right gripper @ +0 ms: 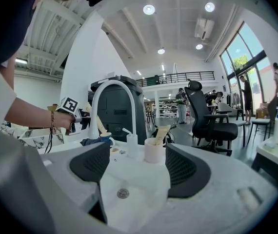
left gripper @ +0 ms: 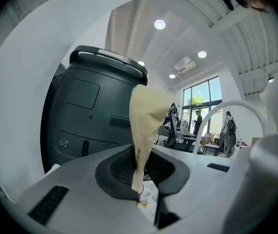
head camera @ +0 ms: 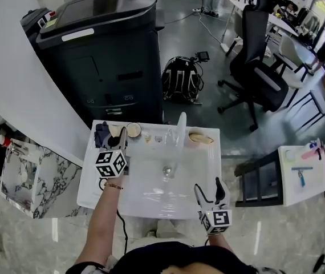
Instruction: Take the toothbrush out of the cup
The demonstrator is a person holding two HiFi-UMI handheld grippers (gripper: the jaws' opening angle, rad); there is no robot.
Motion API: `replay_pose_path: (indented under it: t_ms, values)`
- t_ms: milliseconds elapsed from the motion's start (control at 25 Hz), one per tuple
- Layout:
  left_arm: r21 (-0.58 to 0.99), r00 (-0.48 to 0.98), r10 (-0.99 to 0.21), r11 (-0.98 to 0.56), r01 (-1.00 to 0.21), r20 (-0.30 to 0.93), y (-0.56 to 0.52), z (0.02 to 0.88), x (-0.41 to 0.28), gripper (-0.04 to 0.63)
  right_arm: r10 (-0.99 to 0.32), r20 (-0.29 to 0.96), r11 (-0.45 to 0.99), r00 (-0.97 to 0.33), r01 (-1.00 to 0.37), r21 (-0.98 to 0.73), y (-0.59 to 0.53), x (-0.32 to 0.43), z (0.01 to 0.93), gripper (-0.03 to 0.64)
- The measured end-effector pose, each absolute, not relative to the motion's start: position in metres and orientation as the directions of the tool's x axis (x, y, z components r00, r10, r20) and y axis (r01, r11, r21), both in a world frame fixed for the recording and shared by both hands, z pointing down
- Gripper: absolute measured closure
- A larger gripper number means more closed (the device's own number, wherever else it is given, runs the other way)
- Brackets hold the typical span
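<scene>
My left gripper (head camera: 121, 138) is shut on a beige paper-wrapped toothbrush (left gripper: 146, 123), whose lower end is pinched between the dark pads (left gripper: 117, 177). In the right gripper view the toothbrush (right gripper: 100, 125) hangs just above a small cup (right gripper: 106, 137) at the sink's back left; whether its tip is clear of the rim I cannot tell. The head view shows that cup (head camera: 133, 130) beside the left gripper's fingers. My right gripper (right gripper: 139, 172) stands open and empty over the sink's front edge, also seen as the right gripper (head camera: 210, 194) in the head view.
A second cup (right gripper: 153, 150) with a beige wrapped item stands at the sink's back right, next to a soap dispenser (right gripper: 131, 143) and the white arched faucet (head camera: 181, 127). A dark cloth (head camera: 101, 135) lies back left. A big black machine (head camera: 102, 44) stands behind the sink (head camera: 151, 201).
</scene>
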State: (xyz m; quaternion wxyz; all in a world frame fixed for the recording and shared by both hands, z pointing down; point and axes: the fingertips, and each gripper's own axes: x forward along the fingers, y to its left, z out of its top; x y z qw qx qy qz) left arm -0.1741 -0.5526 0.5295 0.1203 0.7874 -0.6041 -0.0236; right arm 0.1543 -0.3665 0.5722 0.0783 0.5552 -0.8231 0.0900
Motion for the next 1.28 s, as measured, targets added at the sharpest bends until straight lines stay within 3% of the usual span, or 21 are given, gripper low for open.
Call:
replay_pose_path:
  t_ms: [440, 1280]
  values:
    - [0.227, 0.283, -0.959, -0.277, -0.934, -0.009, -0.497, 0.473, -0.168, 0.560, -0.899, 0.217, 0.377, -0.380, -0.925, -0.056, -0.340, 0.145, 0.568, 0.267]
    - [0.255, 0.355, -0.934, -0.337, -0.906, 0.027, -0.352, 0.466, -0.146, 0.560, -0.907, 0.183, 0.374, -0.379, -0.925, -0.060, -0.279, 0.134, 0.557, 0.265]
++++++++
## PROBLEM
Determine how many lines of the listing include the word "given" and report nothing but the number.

## EXERCISE ANSWER
2